В расширительном смысле властными полномочиями наделяются и молниеносно распространяющаяся молва, и общественное мнение[11], и господствующая идеология, и правящая бал мода и еще многое другое. Власть старшего над младшим, родителей над детьми, учителя над учениками, начальника над подчиненными, режиссера над актерами, врача над пациентами (см. многочисленные чеховские юмористические рассказы), автора над читателями, исполнителя над слушателями и зрителями… Властный – качественный признак, указывающий на мощную энергию эмоционально-интеллектуальных, психофизических состояний и свойств, на проявления этих свойств, на особенности натуры человека, на черты характера, на поведение, на способы мышления, на методы исследовательской рефлексии и т. д.
У Достоевского властность как существенное свойство личности синонимична сложным представлениям о надменности, «гордой развязности», «самоуверенности», но и «смелой, благородной энергии и какой-то ясной, могучей вере в себя» («Братья Карамазовы». Часть первая. Книга третья. Глава IX).
Парадоксально-текучий и всякий раз абсолютно, с его точки зрения, истинный, согретый высшим нравственным чувством, подход к категории власти предлагал Л.Н. Толстой. Всякая власть, полагал он, «чует, что она существует только благодаря невежеству народа, и потому инстинктивно и верно боится просвещения и ненавидит его. Есть, однако, условия, при которых власть волей-неволей должна делать уступки просвещению; тогда она делает вид, что покровительствует ему, берет его в свои руки и извращает». Настоящая власть, по Толстому, не во внешних проявлениях силы, не в насилии и угнетении, а во внутреннем, духовно-нравственном одолении внешнего гнета. Сокровенная мысль Толстого заключается в том, что любое проявление власти только тогда может быть благодатно, когда согрето любовью к другим.
В традиционном фольклорном и профессионально-литературном миропонимании (в самых разных его вариациях) отчетливо различима оппозиция: власть – народ, власть над народом, власть без народа, народ и власть.
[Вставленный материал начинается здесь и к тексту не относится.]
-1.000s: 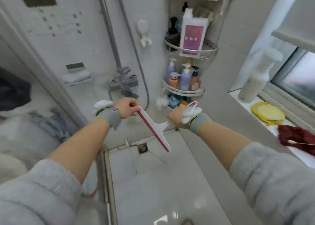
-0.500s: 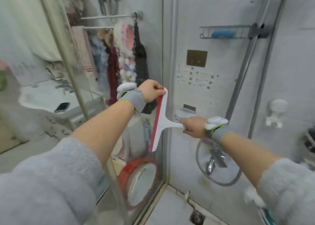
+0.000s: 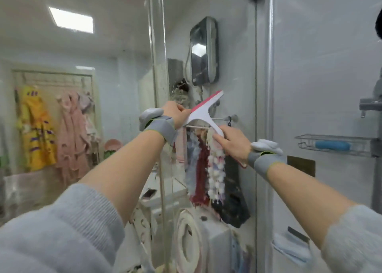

Стремление политически и лингвистически преодолеть почти роковое противостояние «народа» и «власти» обнаруживается в амбивалентных словоформах «народовластие», «демократия», «местное самоуправление», «саморегулирование» и др.
Горестно оценивая в начале XXI в. политическую обстановку в России, А.И. Солженицын говорил о «бесконтрольности и непроницаемости решений и действий властей» и ставил неутешительный диагноз: «власти боятся услышать народное мнение, оно опасно для властей»; истинная же демократия, по мысли автора «Красного колеса», – это «когда народ реально направляет свою судьбу через органы самоуправления, когда народные представители не подменяются представителями пристрастных партий, а бюрократия и ее решения не скрыты за непробиваемыми, непроглядными барьерами»…[12].